A possible response: This one was immediately visceral for me, and required more of a conscious effort not to block it out. I don’t have kids, may never have kids, but I do quite like kids. What I don’t like is parents who think having kids gives them a moral free pass to do or think anything they want for the sake of their kids. For many parents, children are just another accessory to their own narcissism and attachment to the powers of victimhood. And this was, predictably, the timbre of most of the comments on this post. However, it need not be interpreted that the writer is demanding that everyone stop bringing food to the playground or else they are a bad person. So many people read things like this and the only information they get from it is “someone thinks they are better me, thinks I have been insensitive and stupid, and is trying to piously tell me what to do”. A million articles on a million different topics, and the only information they keep gathering is this same thing over and over. (I liked this so much I copied it from here and migrated it to the primary post. I plagiarized myself.)

She’s just letting you know what it’s like for her. Let that information in. Maybe you don’t want to act on it, maybe you do. But just let it in.

Sugar Causes Cancer

The criticism: Everything has been thought to cause cancer at one time or another. If I listened to every report I’d have to stop eating altogether. Besides, how much evidence is there for this?

A possible response: This is a scientific claim, and thus is subject to scientific scrutiny. Either it’s true or it’s not. However, most of the people who choose ignore it will do so not because they have access to scientific evidence refuting it, but because they think there could be scientific evidence refuting it. And to be sure, sometimes extra vigilance is warranted with scientific claims, such as the vaccines fiasco, where people claimed and continue to claim that vaccination causes autism, in the face of galaxies of evidence refuting that claim.

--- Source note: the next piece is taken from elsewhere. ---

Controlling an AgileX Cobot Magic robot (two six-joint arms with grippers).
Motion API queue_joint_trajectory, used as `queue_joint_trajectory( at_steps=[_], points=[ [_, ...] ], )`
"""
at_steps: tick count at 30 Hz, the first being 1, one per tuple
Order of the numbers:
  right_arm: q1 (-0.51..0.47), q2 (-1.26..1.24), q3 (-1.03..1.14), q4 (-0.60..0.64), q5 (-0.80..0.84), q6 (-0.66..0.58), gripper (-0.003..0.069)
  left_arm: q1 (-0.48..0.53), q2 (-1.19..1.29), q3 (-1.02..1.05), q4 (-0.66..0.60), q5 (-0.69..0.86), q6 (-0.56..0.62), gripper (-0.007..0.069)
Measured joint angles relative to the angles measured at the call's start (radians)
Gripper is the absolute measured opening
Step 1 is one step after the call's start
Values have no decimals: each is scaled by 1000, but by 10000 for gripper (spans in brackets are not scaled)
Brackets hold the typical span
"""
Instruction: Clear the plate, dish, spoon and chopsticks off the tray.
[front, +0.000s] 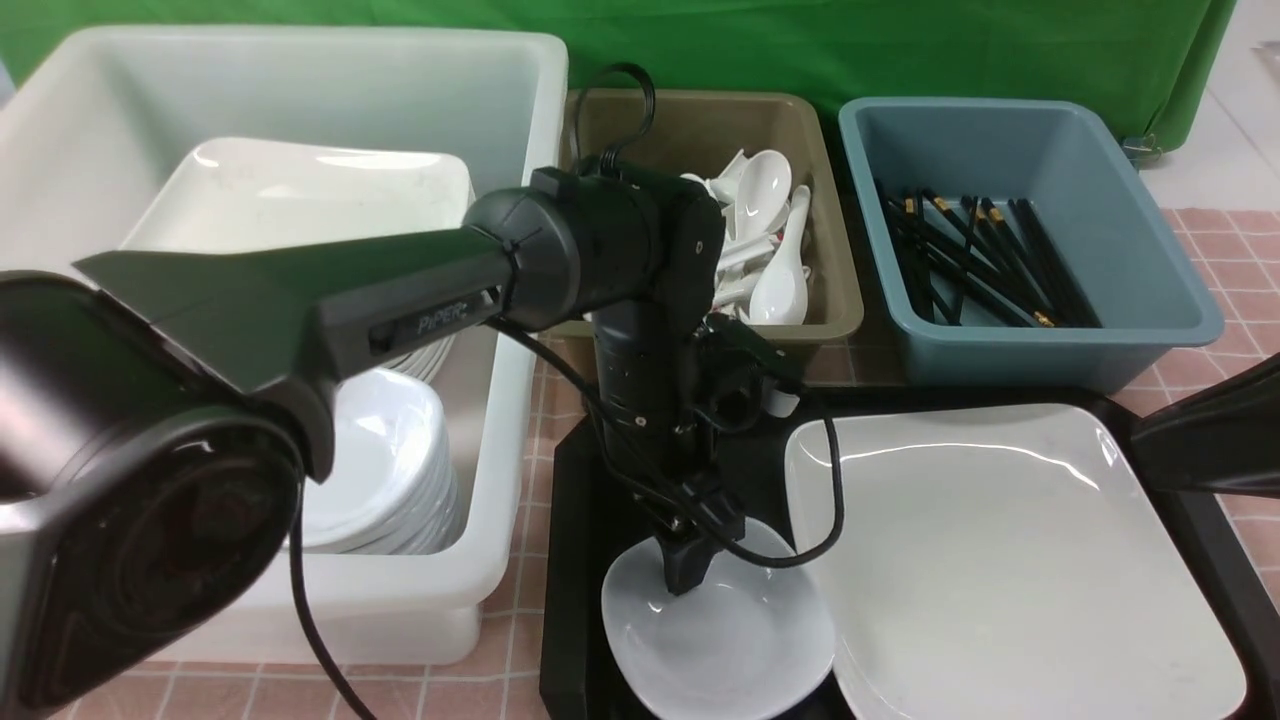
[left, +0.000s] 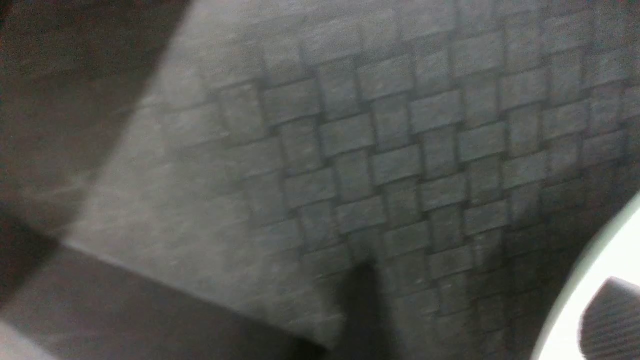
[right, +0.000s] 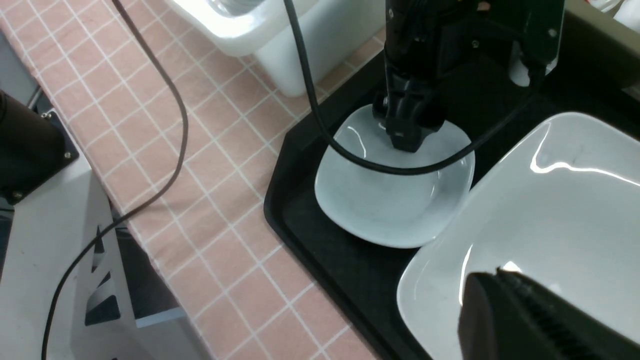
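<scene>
The black tray holds the small white dish at its near left and the large square plate to the right. My left gripper points down at the dish's far rim and is open. One ribbed finger is over the dish. The other stands outside it, above the textured tray floor. My right gripper is shut and empty, hovering over the plate. Spoons lie only in the olive bin and chopsticks only in the blue bin. None shows on the tray.
A big white tub at the left holds stacked plates and dishes. Behind the tray stand the olive bin with spoons and the blue bin with black chopsticks. A black cable trails over the pink checked cloth.
</scene>
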Motion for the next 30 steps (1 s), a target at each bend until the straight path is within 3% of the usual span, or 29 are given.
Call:
queue_joint_trajectory(
  at_steps=[4,5,6,8,19,26,29,30],
  points=[
    [0,0,0,0,-1,0,30,0,6,0,-57,12,0,225],
    [0,0,0,0,-1,0,30,0,6,0,-62,12,0,210],
    [0,0,0,0,-1,0,30,0,6,0,-91,32,8,106],
    [0,0,0,0,-2,0,30,2,1,0,-118,44,11,69],
    [0,0,0,0,-2,0,30,35,-123,1,-121,10,-18,13],
    [11,0,-59,12,-2,0,30,149,-309,1,-218,6,-90,9],
    [56,10,-116,12,-2,0,30,210,-367,1,-271,7,-96,8],
    [114,29,-174,14,-3,14,30,262,-412,2,-294,8,-97,8]
  ],
)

I have no idea if sugar causes cancer. But I eat a lot of sugar, and it’s gotten me thinking about it, and I’ve started eating a little less now.

The Singer Solution To World Poverty

And now a bonus item, to do on you own, for extra credit. Now that you’re practiced at letting things in and embracing cognitive dissonance, see you if you can get through Peter Singer’s solution to world poverty, likely one of the most morally demanding things you will ever encounter. Try to let it in, without finding reasons to give yourself permission not to. At the end, Singer has his own take on what I’ve called embracing cognitive dissonance, which shows (not surprisingly) that the idea isn’t original to me, though I can’t recall having gotten it from anywhere.